> _What you have to do_
Set down word for word each line from the start of the listing through the line that contains "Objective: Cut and", both included.

-------

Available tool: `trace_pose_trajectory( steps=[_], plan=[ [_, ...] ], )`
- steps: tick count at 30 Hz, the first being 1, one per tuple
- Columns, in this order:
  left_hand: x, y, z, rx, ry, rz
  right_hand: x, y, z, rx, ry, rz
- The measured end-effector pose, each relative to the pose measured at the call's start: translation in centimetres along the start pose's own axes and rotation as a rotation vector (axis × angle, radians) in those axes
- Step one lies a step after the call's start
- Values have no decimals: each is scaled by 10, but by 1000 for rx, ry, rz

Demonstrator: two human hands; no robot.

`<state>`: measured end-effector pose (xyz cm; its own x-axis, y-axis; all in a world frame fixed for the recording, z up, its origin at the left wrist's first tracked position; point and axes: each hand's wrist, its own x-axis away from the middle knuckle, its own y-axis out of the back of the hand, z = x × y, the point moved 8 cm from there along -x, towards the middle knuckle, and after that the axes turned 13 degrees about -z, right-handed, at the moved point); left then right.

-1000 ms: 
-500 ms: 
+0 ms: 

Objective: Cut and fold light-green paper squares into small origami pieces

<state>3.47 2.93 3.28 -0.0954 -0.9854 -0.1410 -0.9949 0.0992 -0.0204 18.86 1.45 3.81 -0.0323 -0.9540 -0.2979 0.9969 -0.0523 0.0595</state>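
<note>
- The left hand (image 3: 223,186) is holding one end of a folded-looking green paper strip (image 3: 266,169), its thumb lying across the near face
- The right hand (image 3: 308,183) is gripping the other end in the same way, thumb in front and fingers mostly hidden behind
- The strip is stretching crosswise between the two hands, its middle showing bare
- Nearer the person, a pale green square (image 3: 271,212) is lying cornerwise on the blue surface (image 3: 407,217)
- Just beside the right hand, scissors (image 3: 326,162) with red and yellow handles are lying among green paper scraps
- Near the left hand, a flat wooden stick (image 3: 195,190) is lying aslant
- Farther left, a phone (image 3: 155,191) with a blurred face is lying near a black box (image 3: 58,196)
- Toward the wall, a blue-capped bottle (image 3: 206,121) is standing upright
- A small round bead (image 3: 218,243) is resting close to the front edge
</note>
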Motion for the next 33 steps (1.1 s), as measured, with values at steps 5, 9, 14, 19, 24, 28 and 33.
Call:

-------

> _Task answer_
Available tool: `trace_pose_trajectory( steps=[_], plan=[ [_, ...] ], )`
- steps: tick count at 30 Hz, the first being 1, one per tuple
- Columns, in this order:
  left_hand: x, y, z, rx, ry, rz
  right_hand: x, y, z, rx, ry, rz
- The measured end-effector pose, each relative to the pose measured at the call's start: translation in centimetres along the start pose's own axes and rotation as a rotation vector (axis × angle, radians) in those axes
- Step one lies a step after the call's start
- Values have no decimals: each is scaled by 10, but by 1000 for rx, ry, rz

Demonstrator: two human hands; no robot.

`<state>`: measured end-effector pose (xyz cm; its own x-axis, y-axis; all in a world frame fixed for the recording, z up, its origin at the left wrist's first tracked position; point and axes: each hand's wrist, its own x-axis away from the middle knuckle, its own y-axis out of the back of the hand, z = x × y, the point moved 8 cm from there along -x, towards the middle knuckle, and after that the axes turned 13 degrees about -z, right-handed, at the moved point); left then right.

-1000 ms: 
-500 ms: 
+0 ms: 

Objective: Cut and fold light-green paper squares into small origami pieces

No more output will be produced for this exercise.